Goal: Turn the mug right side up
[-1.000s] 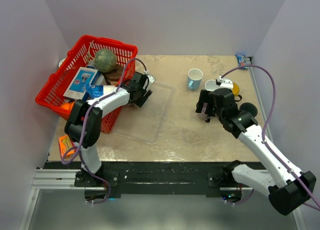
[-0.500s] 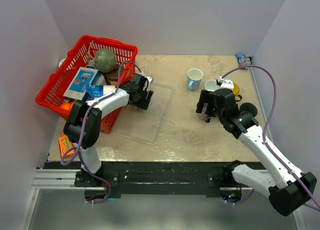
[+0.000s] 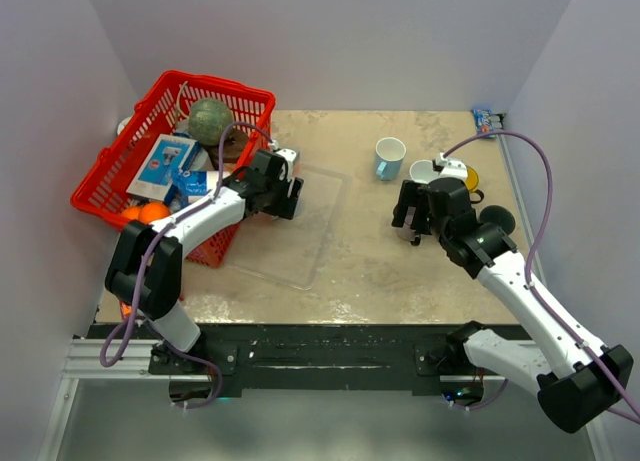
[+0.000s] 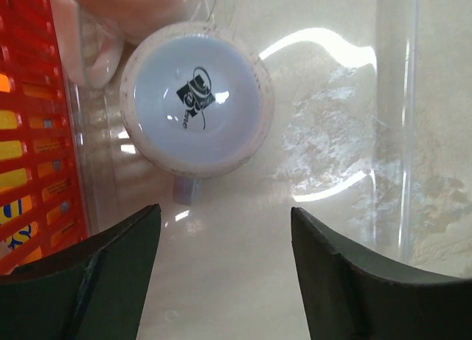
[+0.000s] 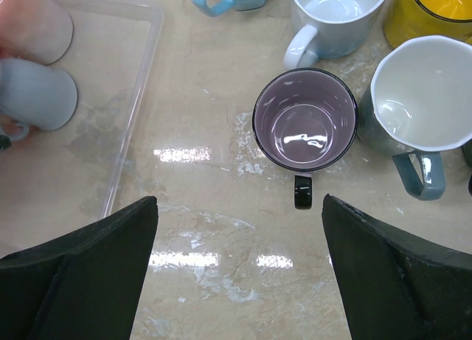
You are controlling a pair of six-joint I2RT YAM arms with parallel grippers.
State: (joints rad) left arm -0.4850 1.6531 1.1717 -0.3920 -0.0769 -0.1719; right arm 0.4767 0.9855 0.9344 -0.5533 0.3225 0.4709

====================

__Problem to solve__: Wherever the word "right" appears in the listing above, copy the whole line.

__Task output__:
Goal: Turn the mug right side up
State: (joints rad) left arm -0.4850 1.6531 1.1717 -0.3920 -0.0769 -0.1719; right arm 0.4767 0.9855 0.9344 -0.5533 0.3225 0.4709

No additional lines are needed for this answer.